Red Letter Year: 1/29

Mark 7:1-23

One day some Pharisees and teachers of religious law arrived from Jerusalem to see Jesus. They noticed that some of his disciples failed to follow the Jewish ritual of hand washing before eating. (The Jews, especially the Pharisees, do not eat until they have poured water over their cupped hands, as required by their ancient traditions. Similarly, they don’t eat anything from the market until they immerse their hands in water. This is but one of many traditions they have clung to—such as their ceremonial washing of cups, pitchers, and kettles.)

So the Pharisees and teachers of religious law asked him, “Why don’t your disciples follow our age-old tradition? They eat without first performing the hand-washing ceremony.”

Jesus replied, “You hypocrites! Isaiah was right when he prophesied about you, for he wrote, ‘These people honor me with their lips,

    but their hearts are far from me. Their worship is a farce, for they teach man-made ideas as commands from God.’ For you ignore God’s law and substitute your own tradition. You skillfully sidestep God’s law in order to hold on to your own tradition. 10 For instance, Moses gave you this law from God: ‘Honor your father and mother,’ and ‘Anyone who speaks disrespectfully of father or mother must be put to death.’ 11 But you say it is all right for people to say to their parents, ‘Sorry, I can’t help you. For I have vowed to give to God what I would have given to you.’ 12 In this way, you let them disregard their needy parents. 13 And so you cancel the word of God in order to hand down your own tradition. And this is only one example among many others.”
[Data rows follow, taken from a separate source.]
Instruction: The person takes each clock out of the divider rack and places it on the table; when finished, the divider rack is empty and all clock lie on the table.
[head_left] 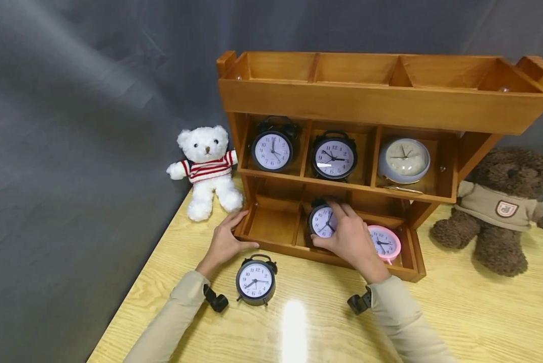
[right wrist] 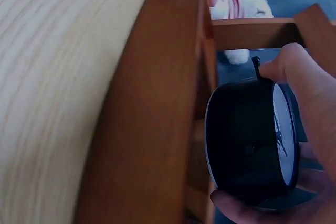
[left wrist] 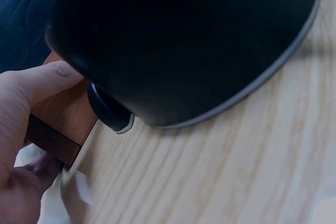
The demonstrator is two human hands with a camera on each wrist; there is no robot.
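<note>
My right hand [head_left: 354, 238] holds a round black alarm clock [head_left: 320, 222] in the middle compartment of the bottom tier of a wooden shelf [head_left: 380, 101]. In the right wrist view, the thumb is by one of the clock's small feet, with other fingers around the far side of its case [right wrist: 241, 135]. My left hand [head_left: 223, 244] grips the shelf's lower left corner, thumb along the front board and fingers at the side. Right beside that hand, another black alarm clock [head_left: 255, 280] stands on the table; its dark case [left wrist: 184, 45] fills much of the left wrist view.
A pink clock [head_left: 384, 243] sits in the bottom right compartment. Two black clocks [head_left: 273, 150] and a pale round clock [head_left: 406, 160] occupy the middle tier. A white teddy bear [head_left: 207, 166] sits left of the shelf, a brown bear [head_left: 502, 217] right. The wooden table [head_left: 325, 322] extends in front.
</note>
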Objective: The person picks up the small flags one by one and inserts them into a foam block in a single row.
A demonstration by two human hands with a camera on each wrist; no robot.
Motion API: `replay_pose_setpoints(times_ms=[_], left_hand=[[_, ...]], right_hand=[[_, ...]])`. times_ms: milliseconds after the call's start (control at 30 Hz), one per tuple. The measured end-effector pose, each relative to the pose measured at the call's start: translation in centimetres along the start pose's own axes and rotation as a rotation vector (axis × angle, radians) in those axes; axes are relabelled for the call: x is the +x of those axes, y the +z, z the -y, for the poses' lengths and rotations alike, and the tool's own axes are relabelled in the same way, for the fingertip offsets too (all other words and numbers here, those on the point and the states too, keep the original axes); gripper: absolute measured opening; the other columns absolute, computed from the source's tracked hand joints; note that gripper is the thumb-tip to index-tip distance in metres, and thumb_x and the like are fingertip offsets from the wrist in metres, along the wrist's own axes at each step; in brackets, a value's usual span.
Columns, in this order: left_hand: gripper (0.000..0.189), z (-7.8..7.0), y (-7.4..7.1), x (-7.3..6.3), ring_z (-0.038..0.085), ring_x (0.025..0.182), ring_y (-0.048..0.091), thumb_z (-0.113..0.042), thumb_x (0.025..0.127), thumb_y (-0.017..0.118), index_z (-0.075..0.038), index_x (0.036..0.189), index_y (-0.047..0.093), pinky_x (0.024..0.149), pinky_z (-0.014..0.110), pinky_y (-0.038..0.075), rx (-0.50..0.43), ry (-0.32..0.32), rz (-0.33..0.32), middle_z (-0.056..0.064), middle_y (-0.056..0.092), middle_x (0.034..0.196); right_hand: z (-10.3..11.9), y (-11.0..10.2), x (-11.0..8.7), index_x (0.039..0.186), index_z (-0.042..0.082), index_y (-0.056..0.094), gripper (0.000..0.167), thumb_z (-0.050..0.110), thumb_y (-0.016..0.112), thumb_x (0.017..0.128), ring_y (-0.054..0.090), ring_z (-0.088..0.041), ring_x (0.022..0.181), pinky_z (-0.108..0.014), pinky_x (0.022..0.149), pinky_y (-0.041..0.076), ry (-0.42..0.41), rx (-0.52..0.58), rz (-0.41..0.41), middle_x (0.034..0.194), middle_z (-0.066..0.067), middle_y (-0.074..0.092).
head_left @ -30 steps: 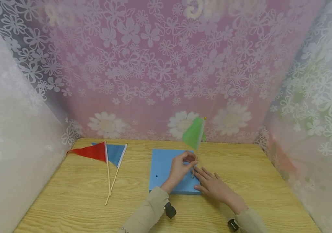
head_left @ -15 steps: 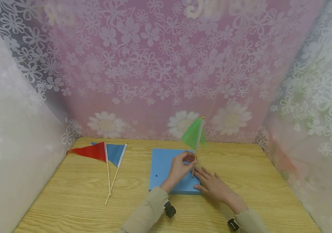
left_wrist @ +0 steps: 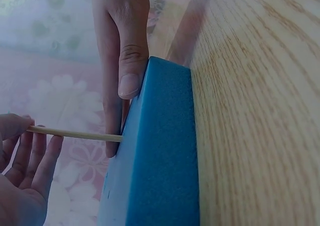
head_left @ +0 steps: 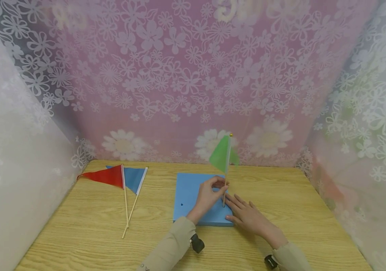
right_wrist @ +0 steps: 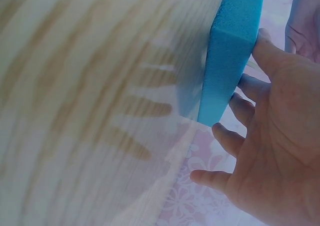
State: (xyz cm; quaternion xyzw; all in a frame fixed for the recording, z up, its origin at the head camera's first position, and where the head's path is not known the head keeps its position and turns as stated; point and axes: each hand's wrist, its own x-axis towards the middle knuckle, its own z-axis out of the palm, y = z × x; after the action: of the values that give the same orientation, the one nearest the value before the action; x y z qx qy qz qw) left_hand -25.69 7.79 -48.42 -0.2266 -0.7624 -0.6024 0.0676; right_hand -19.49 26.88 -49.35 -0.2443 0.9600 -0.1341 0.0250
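Note:
A small green flag [head_left: 221, 154] stands nearly upright over a blue foam block [head_left: 193, 188]. My left hand [head_left: 207, 197] pinches its thin wooden stick [left_wrist: 80, 134] between thumb and fingers. The stick's lower end meets the block's top near the right edge; how deep it sits is hidden. Fingers spread, my right hand [head_left: 248, 215] rests on the block's right edge beside the stick. In the right wrist view the fingertips of that hand [right_wrist: 290, 131] touch the block's side and upper edge. A small dark hole [head_left: 181, 204] shows at the block's left.
On the wooden table [head_left: 88, 229] to the left lie a red flag [head_left: 108, 176] and a blue flag [head_left: 135, 180], their sticks crossing. Floral cloth [head_left: 186, 82] walls the table at the back and both sides.
The top of the green flag has swung left, so its stick is more upright. Its lower end and both hands stay nearly where they were.

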Motion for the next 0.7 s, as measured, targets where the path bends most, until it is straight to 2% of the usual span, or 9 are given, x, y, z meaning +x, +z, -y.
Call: replay_pose_setpoints(times_ms=[167, 367, 700], left_hand=[[0.019, 0.16, 0.04, 0.22, 0.008, 0.097, 0.070, -0.022, 0.097, 0.071, -0.014, 0.115, 0.073, 0.087, 0.033, 0.059, -0.008, -0.005, 0.011, -0.004, 0.075, 0.107], [0.018, 0.18, 0.30, 0.43, 0.009, 0.097, 0.070, -0.018, 0.097, 0.072, -0.014, 0.114, 0.072, 0.086, 0.028, 0.059, -0.003, -0.001, 0.011, -0.002, 0.075, 0.107], [0.019, 0.17, 0.37, 0.53, 0.009, 0.097, 0.070, -0.021, 0.097, 0.072, -0.015, 0.115, 0.072, 0.087, 0.032, 0.059, 0.003, -0.021, 0.011, -0.001, 0.074, 0.107]], right_hand=[[0.13, -0.18, -0.04, 0.158, 0.011, 0.037, 0.067, 0.048, 0.051, 0.104, 0.027, -0.044, 0.149, -0.080, 0.106, 0.025, 0.001, 0.000, -0.003, 0.164, -0.013, 0.032], [0.19, -0.22, -0.01, 0.157, 0.010, 0.038, 0.067, 0.048, 0.052, 0.104, 0.027, -0.043, 0.149, -0.079, 0.107, 0.025, 0.005, 0.007, 0.007, 0.163, -0.013, 0.033], [0.19, -0.13, -0.02, 0.157, 0.009, 0.039, 0.066, 0.047, 0.052, 0.104, 0.027, -0.044, 0.149, -0.079, 0.107, 0.025, 0.003, 0.008, -0.002, 0.163, -0.013, 0.033]])
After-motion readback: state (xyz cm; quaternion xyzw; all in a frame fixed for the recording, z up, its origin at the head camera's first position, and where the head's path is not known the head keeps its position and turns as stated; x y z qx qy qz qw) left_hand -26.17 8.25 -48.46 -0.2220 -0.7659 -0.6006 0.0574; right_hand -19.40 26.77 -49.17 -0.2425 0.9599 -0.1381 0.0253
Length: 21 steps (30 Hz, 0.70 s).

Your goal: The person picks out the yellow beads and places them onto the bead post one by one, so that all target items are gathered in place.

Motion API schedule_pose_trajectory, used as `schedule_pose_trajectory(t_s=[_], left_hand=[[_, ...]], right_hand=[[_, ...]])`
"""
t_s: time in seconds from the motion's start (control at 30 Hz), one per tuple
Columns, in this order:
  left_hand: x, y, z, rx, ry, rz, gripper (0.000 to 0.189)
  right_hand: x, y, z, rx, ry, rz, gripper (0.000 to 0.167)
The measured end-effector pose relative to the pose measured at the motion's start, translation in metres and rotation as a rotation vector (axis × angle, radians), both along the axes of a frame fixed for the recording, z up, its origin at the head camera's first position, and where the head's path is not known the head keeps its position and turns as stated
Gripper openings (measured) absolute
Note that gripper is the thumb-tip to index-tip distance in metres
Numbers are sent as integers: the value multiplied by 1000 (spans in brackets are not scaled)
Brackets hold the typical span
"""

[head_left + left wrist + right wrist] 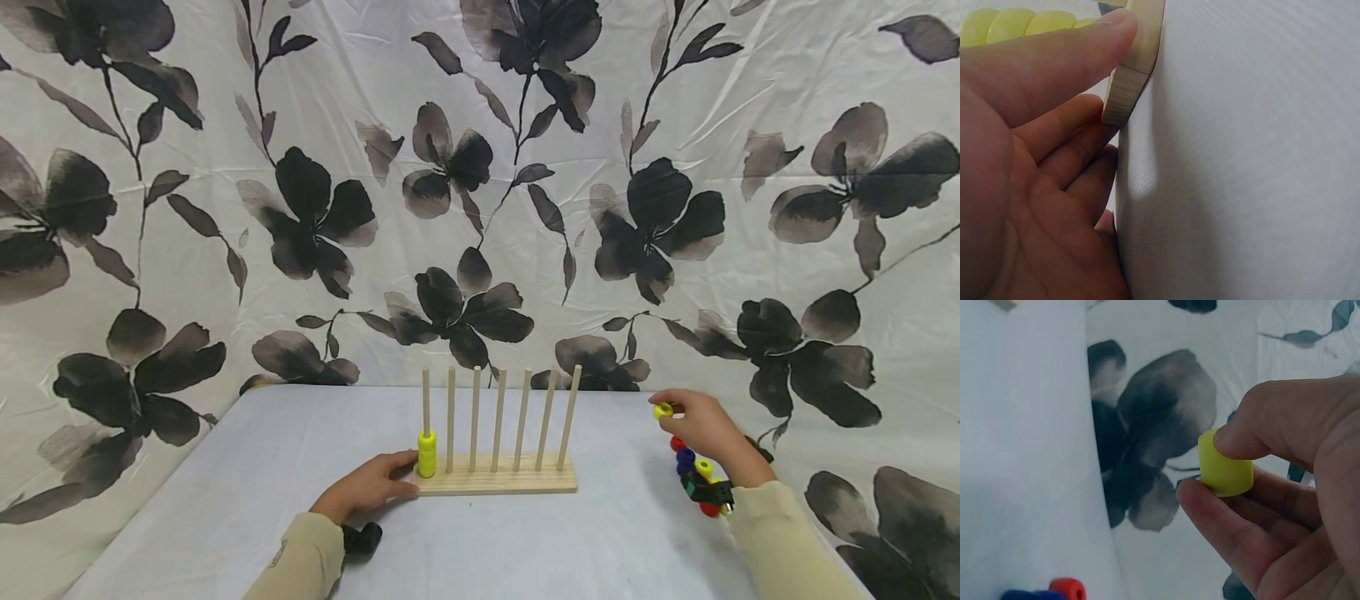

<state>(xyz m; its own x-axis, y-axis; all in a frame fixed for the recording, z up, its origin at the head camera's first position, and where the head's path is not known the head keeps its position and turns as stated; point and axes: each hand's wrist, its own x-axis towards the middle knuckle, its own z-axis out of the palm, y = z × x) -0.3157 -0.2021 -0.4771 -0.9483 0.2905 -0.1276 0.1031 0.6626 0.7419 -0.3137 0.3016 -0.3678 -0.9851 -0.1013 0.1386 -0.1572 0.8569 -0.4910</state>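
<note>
A wooden stand (502, 480) with a row of several upright pegs sits at the middle of the table. Its leftmost peg carries a stack of yellow beads (427, 455); the other pegs are bare. My left hand (367, 485) holds the stand's left end, the thumb (1085, 53) on its front edge and the fingers against its end. Off to the right, above the table, my right hand (701, 427) pinches a yellow bead (1229, 472) between thumb and fingers.
Loose red, blue (685, 461) and yellow beads lie on the white table (525, 550) beneath the right wrist, partly hidden by it and its camera. A floral cloth (480, 208) hangs behind the table's far edge.
</note>
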Motion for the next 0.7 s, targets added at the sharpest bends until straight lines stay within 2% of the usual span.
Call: schedule_pose_trajectory(t_s=[0.7], left_hand=[[0, -1, -1, -21, -5, 17, 71]], right_hand=[[17, -44, 39, -39, 150, 131, 28]])
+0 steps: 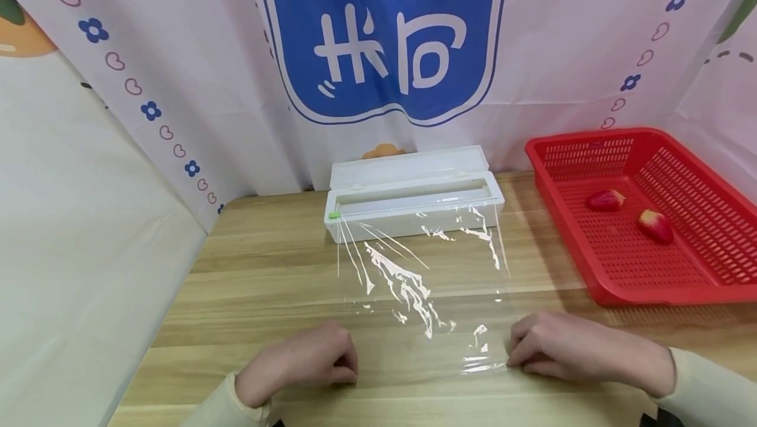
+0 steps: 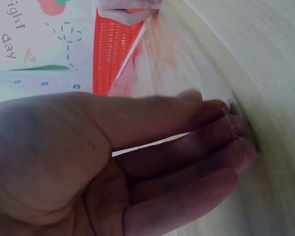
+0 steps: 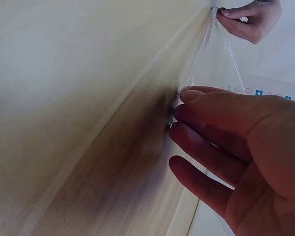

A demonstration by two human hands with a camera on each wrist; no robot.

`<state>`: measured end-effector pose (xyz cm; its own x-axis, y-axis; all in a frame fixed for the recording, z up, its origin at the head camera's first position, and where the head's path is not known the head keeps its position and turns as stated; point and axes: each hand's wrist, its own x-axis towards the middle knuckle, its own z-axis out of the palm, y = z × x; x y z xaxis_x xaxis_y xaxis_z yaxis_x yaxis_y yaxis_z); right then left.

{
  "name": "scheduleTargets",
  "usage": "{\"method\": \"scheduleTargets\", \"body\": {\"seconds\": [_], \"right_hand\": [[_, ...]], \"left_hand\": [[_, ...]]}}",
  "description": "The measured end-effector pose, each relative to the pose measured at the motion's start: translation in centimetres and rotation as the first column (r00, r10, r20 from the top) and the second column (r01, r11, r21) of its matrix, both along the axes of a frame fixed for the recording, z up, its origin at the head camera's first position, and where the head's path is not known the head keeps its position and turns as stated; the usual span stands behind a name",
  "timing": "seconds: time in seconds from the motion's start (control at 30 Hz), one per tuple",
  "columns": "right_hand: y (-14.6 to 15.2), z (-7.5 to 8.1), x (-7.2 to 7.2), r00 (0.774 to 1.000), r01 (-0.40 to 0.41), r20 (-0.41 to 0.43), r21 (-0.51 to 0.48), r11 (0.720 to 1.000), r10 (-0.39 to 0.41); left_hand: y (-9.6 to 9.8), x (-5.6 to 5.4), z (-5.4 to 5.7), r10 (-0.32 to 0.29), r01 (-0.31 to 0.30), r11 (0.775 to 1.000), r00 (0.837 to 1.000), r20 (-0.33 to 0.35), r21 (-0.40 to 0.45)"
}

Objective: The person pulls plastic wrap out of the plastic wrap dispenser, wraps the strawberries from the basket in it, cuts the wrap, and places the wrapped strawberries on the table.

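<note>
A sheet of clear plastic wrap [image 1: 408,289] stretches from a white wrap dispenser box [image 1: 378,230] toward me, shiny with creases. My left hand [image 1: 313,361] pinches its near left corner between thumb and fingers, low over the wooden table. At the near right corner, my right hand [image 1: 573,348] pinches the wrap the same way. In the right wrist view the thumb and index fingertips [image 3: 189,94] meet at the film's edge, with the other fingers loosely bent. The dispenser's lid [image 1: 408,165] stands open at the back, and a green slider [image 1: 334,215] sits at its left end.
A red plastic basket [image 1: 568,243] stands at the right, holding two red-and-yellow fruits [image 1: 655,226]. Behind the wooden table [image 1: 254,269] hangs a printed white cloth [image 1: 225,72] with a blue emblem. Pale cloth [image 1: 89,249] borders the table's left edge.
</note>
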<state>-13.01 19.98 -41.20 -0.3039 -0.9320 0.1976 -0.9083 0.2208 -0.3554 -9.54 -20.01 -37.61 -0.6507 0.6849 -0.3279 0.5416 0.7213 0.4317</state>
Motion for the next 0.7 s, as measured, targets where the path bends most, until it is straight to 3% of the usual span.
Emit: {"method": "scheduleTargets", "body": {"seconds": [0.2,0.3,0.5,0.6,0.7], "right_hand": [[0.4,0.2,0.6,0.998,0.012,-0.057,0.003,1.0,-0.012],[0.6,0.2,0.9,0.995,0.017,-0.101,-0.004,1.0,-0.017],[0.8,-0.1,1.6,0.978,0.018,-0.208,-0.027,0.999,-0.023],[1.0,-0.2,1.9,0.974,0.033,-0.221,-0.029,0.999,-0.039],[1.1,-0.2,2.0,0.974,0.034,-0.223,-0.046,0.998,-0.044]], "left_hand": [[0.1,0.2,-0.4,-0.026,0.024,1.0,0.994,-0.104,-0.019],[0.4,0.5,-0.6,-0.012,0.005,0.999,0.988,-0.153,-0.042],[0.8,1.2,-0.7,0.002,-0.024,0.997,0.963,-0.27,-0.077],[0.9,1.4,-0.8,0.002,-0.03,0.996,0.955,-0.295,-0.087],[0.8,1.4,-0.9,0.009,-0.032,0.997,0.958,-0.285,-0.077]]}}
14 Then Jesus called to the crowd to come and hear. “All of you listen,” he said, “and try to understand. 15 It’s not what goes into your body that defiles you; you are defiled by what comes from your heart.”

17 Then Jesus went into a house to get away from the crowd, and his disciples asked him what he meant by the parable he had just used. 18 “Don’t you understand either?” he asked. “Can’t you see that the food you put into your body cannot defile you? 19 Food doesn’t go into your heart, but only passes through the stomach and then goes into the sewer.” (By saying this, he declared that every kind of food is acceptable in God’s eyes.)

20 And then he added, “It is what comes from inside that defiles you. 21 For from within, out of a person’s heart, come evil thoughts, sexual immorality, theft, murder, 22 adultery, greed, wickedness, deceit, lustful desires, envy, slander, pride, and foolishness. 23 All these vile things come from within; they are what defile you.”


Things ratchet up a notch in this passage. Jesus is more direct than he has been to this point, both with the Pharisees and religious leaders and also with his disciples. The core issue here is how the Jewish law (Torah) should be interpreted and lived out. The Jewish religious leaders had a certain way of doing this (later codified in the Talmud – the religious leaders call them “age-old” in v.5, but that claim is rather suspect at the time it was made), instructing people how to apply the commands and wisdom for their own lives. This still goes on today (a friend the other day was amused that his refrigerator had a “Sabbath mode” – that feature helps orthodox Jews live out their interpretation of Torah in the modern world). My point here is not to discuss the merits of various interpretations, but simply to point out that interpretation is always involved.

Both Jesus and the religious leaders are interpreting the Hebrew Scriptures (later called the Old Testament in the Christian Bible). There are two differences between them here that bear noticing. First, Jesus (or at the very least Mark) is open and direct about his teaching being an interpretation of Torah. His point about how the body processes food owes as much to the observation of nature as it does a study of Scripture. For Jesus, an interpretation of Scripture that does not make sense with what we know of how the world works is faulty. The Pharisees and religious leaders don’t approach this as a discussion of different interpretations. They think theirs is the only way to read Torah, they deem their interpretation to be no interpretation at all, but a literal keeping of God’s law. It’s hard to tell who they are working harder to convince of their certainty, others or themselves. In the same way, our own readings always involve interpretation. To think otherwise is foolish and dangerous.

Second, the interpretation that Jesus offers is one that focuses on what is more essential, what will make the biggest difference in changing a person’s life from one characterized by vice to one of virtue, from sickness to healing, from death to life. His opponents regularly ignore or dismiss all the good Jesus does to focus on the small ways he is breaking their customs. (You may remember, we noticed before that Jesus seemed to go out of his way to do this on occasion.) Their interpretation places further restrictions on people, but are not capable of growing people into spiritual maturity, only suppressing them. Both Jesus and the religious leaders are out to create certain habits in their followers. Jesus argues that his are life-giving. They are, so long as we don’t misinterpret Jesus and make his way just another ritual of suppression.